What is required :: The copy must match the data below line for line and contain no images.
┌──
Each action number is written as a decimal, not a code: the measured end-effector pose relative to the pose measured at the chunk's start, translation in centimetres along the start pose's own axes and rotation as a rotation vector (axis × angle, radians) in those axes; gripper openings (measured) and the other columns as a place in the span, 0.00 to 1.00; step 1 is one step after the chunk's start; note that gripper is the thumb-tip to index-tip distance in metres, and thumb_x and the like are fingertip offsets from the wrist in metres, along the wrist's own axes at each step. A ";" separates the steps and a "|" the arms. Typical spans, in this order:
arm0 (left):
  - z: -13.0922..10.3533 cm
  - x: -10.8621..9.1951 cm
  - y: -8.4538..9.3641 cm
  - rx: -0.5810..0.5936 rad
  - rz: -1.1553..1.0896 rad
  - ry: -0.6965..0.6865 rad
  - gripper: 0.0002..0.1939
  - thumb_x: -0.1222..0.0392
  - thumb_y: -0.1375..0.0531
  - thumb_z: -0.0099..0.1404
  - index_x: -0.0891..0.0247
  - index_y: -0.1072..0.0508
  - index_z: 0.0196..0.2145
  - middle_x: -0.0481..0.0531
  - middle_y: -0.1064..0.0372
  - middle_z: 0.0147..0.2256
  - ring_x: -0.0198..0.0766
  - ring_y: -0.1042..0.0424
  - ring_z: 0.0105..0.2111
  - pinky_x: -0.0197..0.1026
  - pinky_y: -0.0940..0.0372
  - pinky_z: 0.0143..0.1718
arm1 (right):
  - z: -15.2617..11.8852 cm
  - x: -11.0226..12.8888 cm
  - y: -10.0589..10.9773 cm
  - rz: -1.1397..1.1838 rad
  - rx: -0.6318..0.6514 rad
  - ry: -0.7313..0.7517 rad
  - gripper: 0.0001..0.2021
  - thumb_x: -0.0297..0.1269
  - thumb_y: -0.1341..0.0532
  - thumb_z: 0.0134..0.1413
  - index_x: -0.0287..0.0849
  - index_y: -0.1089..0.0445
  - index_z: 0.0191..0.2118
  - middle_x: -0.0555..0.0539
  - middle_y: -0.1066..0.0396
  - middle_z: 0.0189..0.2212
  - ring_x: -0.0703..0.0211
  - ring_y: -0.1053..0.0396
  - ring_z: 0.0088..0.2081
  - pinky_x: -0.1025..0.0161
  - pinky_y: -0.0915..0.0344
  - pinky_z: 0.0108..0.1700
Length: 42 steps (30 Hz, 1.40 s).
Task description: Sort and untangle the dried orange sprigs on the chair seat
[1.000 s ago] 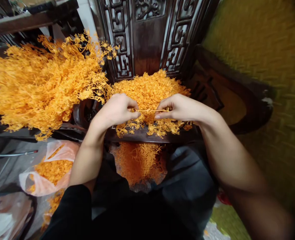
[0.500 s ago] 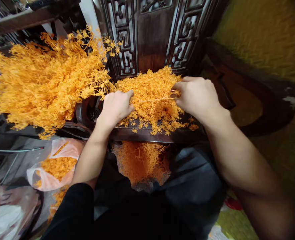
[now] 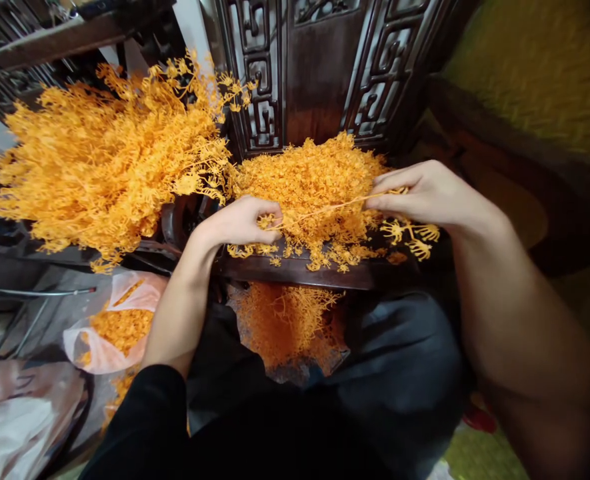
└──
Result ::
Each action number is written as a decimal, not a code: the measured end-effector pose relative to the pose measured at the chunk's start, translation in centimetres along the start pose's own axes and rotation as a rotation vector (axis × angle, radians) in those axes; gripper openings (measured) and the other columns as a place in the span, 0.00 to 1.00; step 1 is one step after the chunk's start; note that gripper is the thumb-tip to index-tip distance in metres, and thumb_x and the like are fingertip offsets from the wrist in metres, along the wrist's own axes at each step. A ";" separates the steps and a "|" the arms. Typical spans, in this order:
arm0 (left):
  - z: -13.0922..10.3533 cm
  - x: -10.8621..9.1951 cm
  - y: -8.4538..9.3641 cm
  - rx: -0.5810..0.5936 rad
  - rz: -1.1553..1.0896 rad
  - ry: -0.6965..0.6865 rad
  - gripper: 0.0002..0.1939
  - thumb_x: -0.1222..0.0392
  - thumb_y: -0.1375..0.0531
  - thumb_z: -0.0099..0.1404
  - index_x: -0.0891..0.0247
  - index_y: -0.1072..0.0508
  - index_z: 0.0196..0.2145
  - middle_x: -0.0481..0.0531
  - middle_y: -0.1064..0.0372
  - middle_z: 0.0147..0.2256
  - ring_x: -0.0198..0.0766
  - ring_y: -0.1042..0.0424
  - ring_z: 0.0105..0.2111
  - pinky_x: -0.0197..0.1026
  - pinky_y: -0.0940..0.0372
  - pinky_z: 0.0143..0.1718
arm1 (right):
  - z: -15.2617..11.8852 cm
  - x: -11.0226..12.8888 cm
  - y: -10.0589..10.9773 cm
  - rz: -1.1397..1.1838 rad
  - rx: -0.6318..0.6514 rad
  - ry: -0.7313..0.7517 rad
  - gripper: 0.0001..0.2021
  - thumb_x: -0.0297..0.1269
  - thumb_y: -0.1341..0.0532
  - thumb_z: 0.0134..0.1413
  - index_x: -0.0287..0.0849
  - index_y: -0.1089..0.0445
  - index_z: 0.0191..0.2118
  - middle_x: -0.0555..0.0539
  - middle_y: -0.1066..0.0396
  - middle_z: 0.0189..0.2212
  - ring_x: -0.0703..0.0211
  - ring_y: -0.1053..0.0396
  - ring_z: 0.0088..0.2081
  - pinky_x: -0.1025..0.0161
  - pinky_y: -0.0915..0.0344
  - pinky_z: 0.0108..0.1700
Length: 42 steps (30 Hz, 1.40 s).
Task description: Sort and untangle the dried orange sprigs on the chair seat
[1.000 s ago] 
[0.500 s ago] 
[now] 

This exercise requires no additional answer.